◆ Instructions for the task: Copy out the full listing exactly, omitting any picture it contains.

◆ Material provided:
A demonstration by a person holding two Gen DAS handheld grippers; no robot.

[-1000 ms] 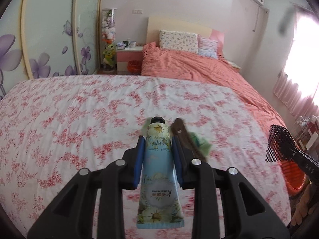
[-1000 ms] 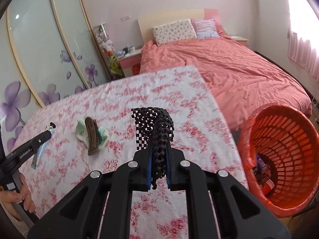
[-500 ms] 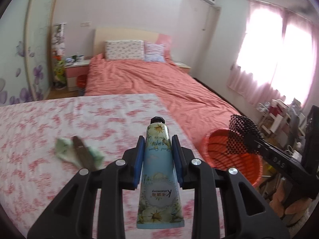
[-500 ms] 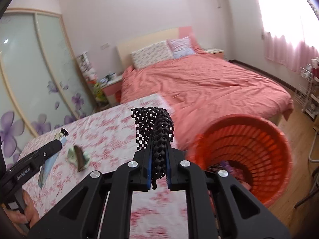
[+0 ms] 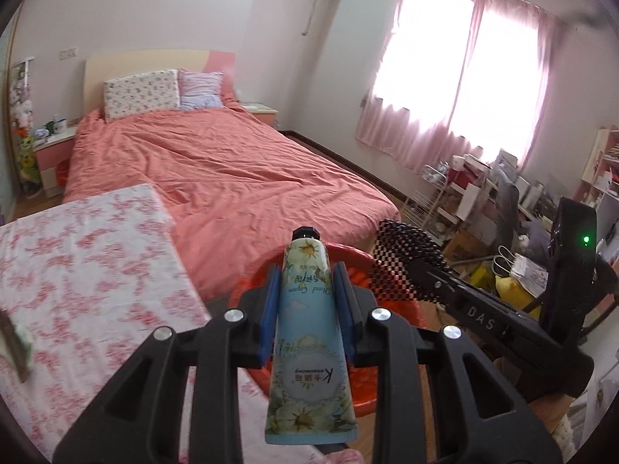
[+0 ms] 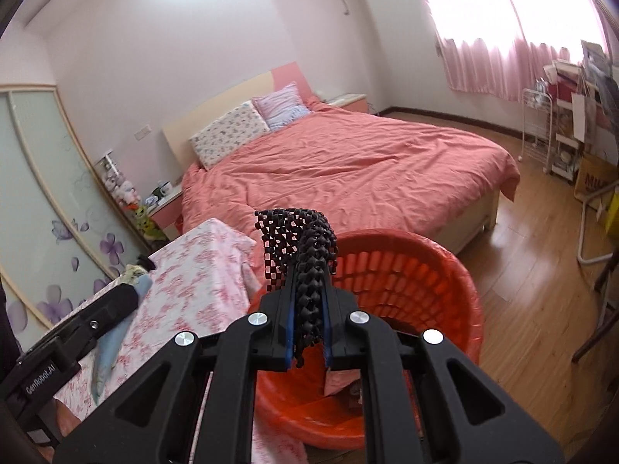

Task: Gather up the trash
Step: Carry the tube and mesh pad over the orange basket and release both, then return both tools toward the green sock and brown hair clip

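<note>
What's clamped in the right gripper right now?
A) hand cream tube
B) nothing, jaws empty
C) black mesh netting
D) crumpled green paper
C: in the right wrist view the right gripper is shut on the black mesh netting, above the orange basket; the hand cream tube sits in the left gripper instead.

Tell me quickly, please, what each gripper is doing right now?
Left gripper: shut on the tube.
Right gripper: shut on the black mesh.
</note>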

◆ Solution to this task:
A demonstration by a person holding two Gen DAS handheld grippers; no robot.

[-1000 ms] 
[-1000 ms] 
[-500 ms] 
[-500 ms] 
[+0 ms] 
[+0 ms] 

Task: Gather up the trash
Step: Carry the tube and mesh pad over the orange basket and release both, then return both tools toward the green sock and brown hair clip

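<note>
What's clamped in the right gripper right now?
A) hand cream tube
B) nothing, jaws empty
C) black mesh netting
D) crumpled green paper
C: in the right wrist view the right gripper is shut on the black mesh netting, above the orange basket; the hand cream tube sits in the left gripper instead.

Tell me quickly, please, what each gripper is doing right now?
Left gripper: shut on the tube.
Right gripper: shut on the black mesh.
</note>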

Work on this exercise is complete.